Three different clarinet mouthpieces (Selmer, Ebolin, and Selmer Paris) were analyzed by measuring the air velocity vibrations on the centerline inside the clarinet from the reed to beyond the sounding tone hole and by taking acoustic measurements outside the clarinet. Velocity measurements were taken using a hotwire probe inside the clarinet, and acoustic measurements were taken using a microphone outside the clarinet. The waveforms and normalized power spectra were analyzed, and three findings were made. It was found that the Selmer mouthpiece has stronger high harmonics than the Paris or Ebolin. It was also found that the waveform changes as you move downstream, away from the reed, on the centerline for each mouthpiece. The waveform is chaotic close to the read, becomes more coherent from peak to peak, then becomes chaotic again near the tone hole, and appears to settle again. The data show that the acoustic power spectra and hotwire power spectra from inside the clarinet between the tone hole and the bell showed dominant odd harmonics. This is consistent with what we would expect to see from a clarinet; however, the power spectra from the hotwire between the reed and the tone hole appeared to contradict theory and showed dominant even harmonics for the first 6 harmonics. Most notably, the 2nd harmonic overpowered the the first harmonic by about 15 dB.

Introduction

The clarinet is a single-reed woodwind instrument. A reed is attached to the mouthpiece and sound is generated when the player puts the tip of the reed and mouthpiece in his or her mouth and blows while also applying pressure to the reed with the bottom lip. The reed vibrates which then causes a column of air to vibrate down the the length of the clarinet to the first few open tone holes (notes only sound from these holes.) If all holes are closed then the clarinet only sounds from the bell. There exist hundreds of types of clarinet mouthpieces differing in shape and material. Each mouthpiece sounding different from one another. Players have their mouthpieces that they prefer and usually players can not agree. There is some consistency in opinions that sound quality goes down as ease of play goes up.

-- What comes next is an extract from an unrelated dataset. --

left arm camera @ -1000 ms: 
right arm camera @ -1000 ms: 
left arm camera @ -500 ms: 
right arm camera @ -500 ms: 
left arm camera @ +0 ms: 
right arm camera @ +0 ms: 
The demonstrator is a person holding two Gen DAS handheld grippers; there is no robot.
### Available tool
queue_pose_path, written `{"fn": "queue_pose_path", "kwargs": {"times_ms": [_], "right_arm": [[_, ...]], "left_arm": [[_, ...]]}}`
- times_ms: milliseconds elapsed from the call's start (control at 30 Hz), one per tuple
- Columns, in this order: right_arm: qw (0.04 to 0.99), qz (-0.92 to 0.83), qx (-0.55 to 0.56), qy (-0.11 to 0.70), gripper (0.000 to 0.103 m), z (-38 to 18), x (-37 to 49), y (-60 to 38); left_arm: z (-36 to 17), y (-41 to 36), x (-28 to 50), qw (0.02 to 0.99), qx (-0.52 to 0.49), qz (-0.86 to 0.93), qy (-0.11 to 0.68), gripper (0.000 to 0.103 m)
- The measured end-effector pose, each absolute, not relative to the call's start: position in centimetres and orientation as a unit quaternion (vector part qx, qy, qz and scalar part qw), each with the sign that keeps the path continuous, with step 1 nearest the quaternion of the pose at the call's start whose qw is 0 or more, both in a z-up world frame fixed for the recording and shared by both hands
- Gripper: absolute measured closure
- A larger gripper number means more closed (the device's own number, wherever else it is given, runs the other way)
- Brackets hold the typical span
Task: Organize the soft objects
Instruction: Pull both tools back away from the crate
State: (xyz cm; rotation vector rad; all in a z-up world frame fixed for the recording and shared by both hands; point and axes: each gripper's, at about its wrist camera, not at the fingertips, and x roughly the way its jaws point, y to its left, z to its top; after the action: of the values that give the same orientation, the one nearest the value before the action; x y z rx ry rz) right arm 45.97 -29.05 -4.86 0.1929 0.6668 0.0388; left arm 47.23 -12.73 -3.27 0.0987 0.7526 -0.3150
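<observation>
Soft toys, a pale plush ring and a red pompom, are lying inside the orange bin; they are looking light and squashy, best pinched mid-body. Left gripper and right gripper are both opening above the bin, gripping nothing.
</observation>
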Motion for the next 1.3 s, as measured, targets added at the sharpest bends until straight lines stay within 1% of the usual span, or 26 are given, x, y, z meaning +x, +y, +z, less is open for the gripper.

Each note played on a musical instrument contains many frequencies. The lowest frequency defines the pitch of the note and is called the fundamental. The higher frequencies, known as overtones, follow what is called the harmonic series where the first harmonic is the fundamental, the second harmonic is twice the frequency of the fundamental, the third harmonic is three times the frequency of the fundamental, etc. The differing power of each of the overtones is what gives an instrument its individual character or timbre. This is why a C4 on a piano sounds different than the same note played on a guitar or a trumpet. A clarinet has a very characteristic harmonic structure where the odd harmonics, the fundamental, 3rd, 5th, etc., are more powerful than the even harmonics, the 2nd, 4th, 6th, etc. (in most instruments, the harmonics just decrease in power as the frequency increases.) Theory actually determines this; the nature of a clarinet being a closed-open pipe forces the odd harmonics. Our acoustic data and our hotwire data taken beyond the tone hole agree with that theory; however, between the reed and the tone hole, we found that it is actually the even harmonics that are more dominant. This is interesting because it appears to contradict theory.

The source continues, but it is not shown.